■ Exercise details
Exactly as written, output each of the lines below, with no images.

========

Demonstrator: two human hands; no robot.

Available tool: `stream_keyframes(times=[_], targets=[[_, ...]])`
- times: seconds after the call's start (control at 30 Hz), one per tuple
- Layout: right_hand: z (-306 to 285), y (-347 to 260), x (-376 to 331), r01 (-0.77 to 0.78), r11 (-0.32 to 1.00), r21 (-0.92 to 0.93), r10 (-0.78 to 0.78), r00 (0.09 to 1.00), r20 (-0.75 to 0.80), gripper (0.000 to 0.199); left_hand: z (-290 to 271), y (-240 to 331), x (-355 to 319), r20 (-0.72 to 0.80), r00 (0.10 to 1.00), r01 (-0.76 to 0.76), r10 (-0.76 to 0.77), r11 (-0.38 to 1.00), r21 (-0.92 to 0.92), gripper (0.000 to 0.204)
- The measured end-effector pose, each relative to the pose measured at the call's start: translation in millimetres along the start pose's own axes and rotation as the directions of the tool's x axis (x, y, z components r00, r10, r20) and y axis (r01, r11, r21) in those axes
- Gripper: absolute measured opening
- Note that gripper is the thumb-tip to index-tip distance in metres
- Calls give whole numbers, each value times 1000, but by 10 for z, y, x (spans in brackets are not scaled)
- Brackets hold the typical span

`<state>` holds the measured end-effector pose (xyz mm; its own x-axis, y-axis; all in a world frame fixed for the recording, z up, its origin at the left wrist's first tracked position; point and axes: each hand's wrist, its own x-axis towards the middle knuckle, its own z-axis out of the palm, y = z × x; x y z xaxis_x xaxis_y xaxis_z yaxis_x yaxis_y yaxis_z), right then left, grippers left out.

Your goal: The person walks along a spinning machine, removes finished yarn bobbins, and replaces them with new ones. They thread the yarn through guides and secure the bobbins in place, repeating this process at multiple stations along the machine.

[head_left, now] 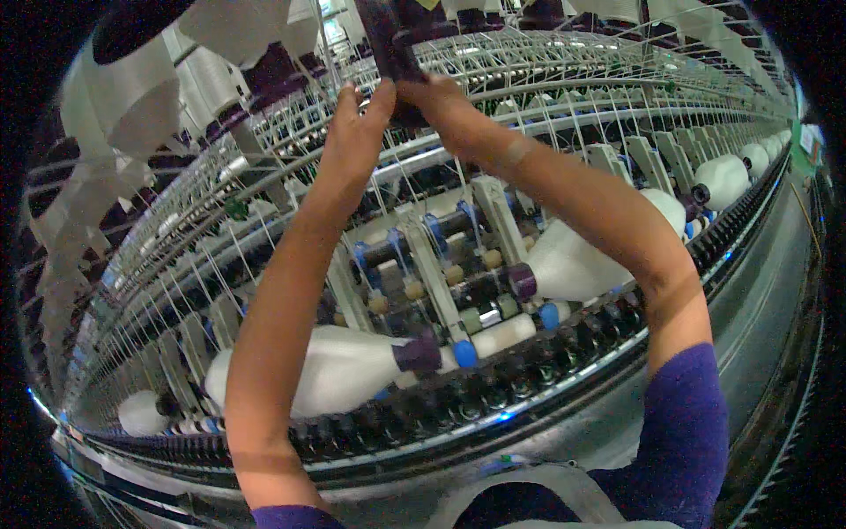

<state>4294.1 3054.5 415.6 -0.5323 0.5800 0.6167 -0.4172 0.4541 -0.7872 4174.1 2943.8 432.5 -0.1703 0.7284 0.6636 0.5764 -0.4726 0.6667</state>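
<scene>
Both my arms reach up to the top of the head view. A long dark tube, like an empty bobbin [388, 40], hangs there, its upper end cut off by the frame's edge. My right hand [441, 101] is closed around its lower part, the fingers partly hidden. Close against the tube's left side is my left hand [359, 119], thumb and finger apart; whether it touches the tube I cannot tell. Under my arms lie large white yarn packages with purple ends: one at the left [348, 370], another at the right [573, 264].
A long spinning frame crosses the view, with slanted grey arms [427, 264], blue round caps [464, 353] and a row of dark spindles [520, 385]. Thin rods and rails [493, 123] run behind my hands. Big pale bobbins [145, 88] hang at the upper left.
</scene>
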Motion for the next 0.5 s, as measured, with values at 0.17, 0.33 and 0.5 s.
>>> stream_keyframes(times=[0.17,0.33,0.5], targets=[[219,-511,-2652,-547,819,175,526,837,154,49,393,166,-321,268,944,310,-194,801,-512,74],[13,-354,-3879,-509,853,-115,491,710,505,54,788,335,-1522,298,866,499,-403,745,-442,32],[-324,-429,-4057,-251,906,-342,383,830,406,28,709,610,-2866,353,845,517,-401,779,-355,44]])
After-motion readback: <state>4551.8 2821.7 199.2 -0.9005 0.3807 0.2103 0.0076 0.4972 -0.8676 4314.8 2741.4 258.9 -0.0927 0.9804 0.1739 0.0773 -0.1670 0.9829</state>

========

■ Answer to this task
Demonstrator: two human hands; no robot.

Available tool: `stream_keyframes(times=[_], targets=[[_, ...]])`
- times: seconds after the call's start (control at 30 Hz), one per tuple
- Layout: right_hand: z (-306 to 285), y (-347 to 260), x (-376 to 331), r01 (-0.77 to 0.78), r11 (-0.32 to 1.00), r21 (-0.92 to 0.93), r10 (-0.78 to 0.78), r00 (0.09 to 1.00), r20 (-0.75 to 0.80), gripper (0.000 to 0.199); left_hand: z (-290 to 271), y (-240 to 331), x (-355 to 319), r20 (-0.72 to 0.80), r00 (0.10 to 1.00), r01 (-0.76 to 0.76), r10 (-0.76 to 0.77), r11 (-0.38 to 1.00), r21 (-0.92 to 0.92), gripper (0.000 to 0.204)
- The measured end-effector pose, each relative to the pose measured at the call's start: translation in millimetres along the start pose's own axes and rotation as the directions of the tool's x axis (x, y, z components r00, r10, r20) and y axis (r01, r11, r21) in those axes
- Gripper: absolute measured opening
- Note that gripper is the thumb-tip to index-tip distance in metres
- Calls give whole numbers, each value times 1000, but by 10 for z, y, x (spans in brackets are not scaled)
- Brackets hold the typical span

`<state>` holds the measured end-effector pose (xyz mm; its own x-axis, y-axis; all in a world frame fixed for the recording, z up, its origin at the left wrist's first tracked position; point and axes: each hand's wrist, its own x-axis towards the middle knuckle, its own z-axis out of the palm, y = z × x; x y z xaxis_x xaxis_y xaxis_z yaxis_x yaxis_y yaxis_z), right then left, grippers left out.

Your goal: The person walks along a spinning machine, removes finished yarn bobbins, and replaces them with new ones. They thread the yarn through guides and secure the bobbins in place, repeating this process at multiple stations along the machine.

[head_left, now] 

<state>4294.1 3054.5 415.6 -0.5323 0.5800 0.6167 -0.4172 0.4541 -0.7872 4174.1 2943.8 432.5 -0.1703 0.7284 0.6636 0.5764 -0.4726 0.6667</state>
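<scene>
Both my arms reach up to the top of the head view. A long dark tube, like an empty bobbin [388, 40], hangs there, its upper end cut off by the frame's edge. My right hand [441, 101] is closed around its lower part, the fingers partly hidden. Close against the tube's left side is my left hand [359, 119], thumb and finger apart; whether it touches the tube I cannot tell. Under my arms lie large white yarn packages with purple ends: one at the left [348, 370], another at the right [573, 264].
A long spinning frame crosses the view, with slanted grey arms [427, 264], blue round caps [464, 353] and a row of dark spindles [520, 385]. Thin rods and rails [493, 123] run behind my hands. Big pale bobbins [145, 88] hang at the upper left.
</scene>
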Motion for the next 0.5 s, as measured, with values at 0.17, 0.33 and 0.5 s.
>>> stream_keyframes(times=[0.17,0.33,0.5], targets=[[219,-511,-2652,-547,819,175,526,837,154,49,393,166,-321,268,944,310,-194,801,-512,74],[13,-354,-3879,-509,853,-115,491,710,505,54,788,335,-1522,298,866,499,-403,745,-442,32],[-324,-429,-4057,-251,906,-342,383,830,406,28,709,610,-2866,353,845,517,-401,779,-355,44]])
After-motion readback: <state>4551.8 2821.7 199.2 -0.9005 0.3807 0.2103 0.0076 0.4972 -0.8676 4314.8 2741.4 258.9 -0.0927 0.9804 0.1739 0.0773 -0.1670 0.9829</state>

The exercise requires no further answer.